Following the recent tariff announcement by the U.S. President, corporate bonds within the automotive sector may witness a rally, presenting an appealing investment opportunity according to JPMorgan Chase & Co. While the pharmaceutical industry faces significant challenges due to the tariffs, automakers might not suffer as much. With spreads on auto bonds reaching their widest since July 2020, there's potential for recovery. Additionally, bonds issued by pharmaceutical companies are less favorably positioned macroeconomically due to reliance on imported ingredients.
Potential Upside in Automotive Bonds
JPMorgan strategists argue that large automakers are unlikely to be downgraded to high yield status in the near future. Consequently, if the tariff announcements act as a clearing event, auto bonds could experience a rally. The sector currently trades at its widest spread compared to the JPMorgan US Liquid Index since mid-2020 and is the worst-performing major sector.
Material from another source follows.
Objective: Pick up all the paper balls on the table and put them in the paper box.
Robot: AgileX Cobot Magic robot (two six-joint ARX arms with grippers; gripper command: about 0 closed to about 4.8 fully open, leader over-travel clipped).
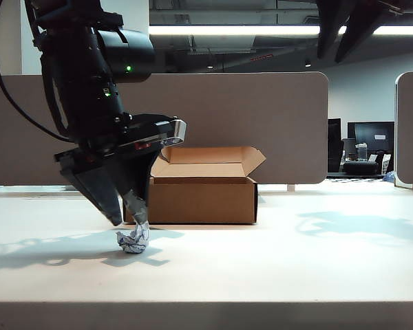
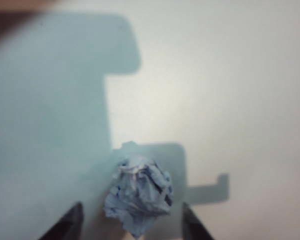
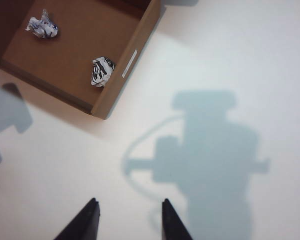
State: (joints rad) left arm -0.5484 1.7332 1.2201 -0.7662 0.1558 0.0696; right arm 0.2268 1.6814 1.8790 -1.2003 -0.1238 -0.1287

Given the extreme valuation disparity between auto and pharmaceutical sectors, with a spread gap of 52 basis points, auto bond spreads would need to widen another 35 basis points to erase excess returns over the next year. This scenario, while plausible, would align auto bonds with BB-rated junk bonds levels seen earlier this year. Manufacturers such as General Motors, Stellantis NV, Hyundai Motor Co., and Nissan Motor Co. are expected to bear substantial impacts depending on their exposure to light-vehicle imports.
Pharmaceutical Bonds Under Pressure
Bonds issued by pharmaceutical companies seem poorly placed given the heavy reliance on imported ingredients, particularly from countries like India, which may become focal points for reciprocal tariffs. As a result, the sector offers a viable hedging strategy amidst uncertain economic conditions.
The estimated annual impact on earnings before interest and taxes for each manufacturer ranges from $1 billion to $4.4 billion due to proposed tariffs on U.S. auto imports and those specifically targeting China. Despite these challenges, the automotive sector remains relatively robust compared to pharmaceuticals, where a significant portion of ingredients are sourced internationally, making them more vulnerable to trade disruptions. Thus, investors seeking stability amid global trade tensions might find refuge in automotive bonds rather than pharmaceutical counterparts.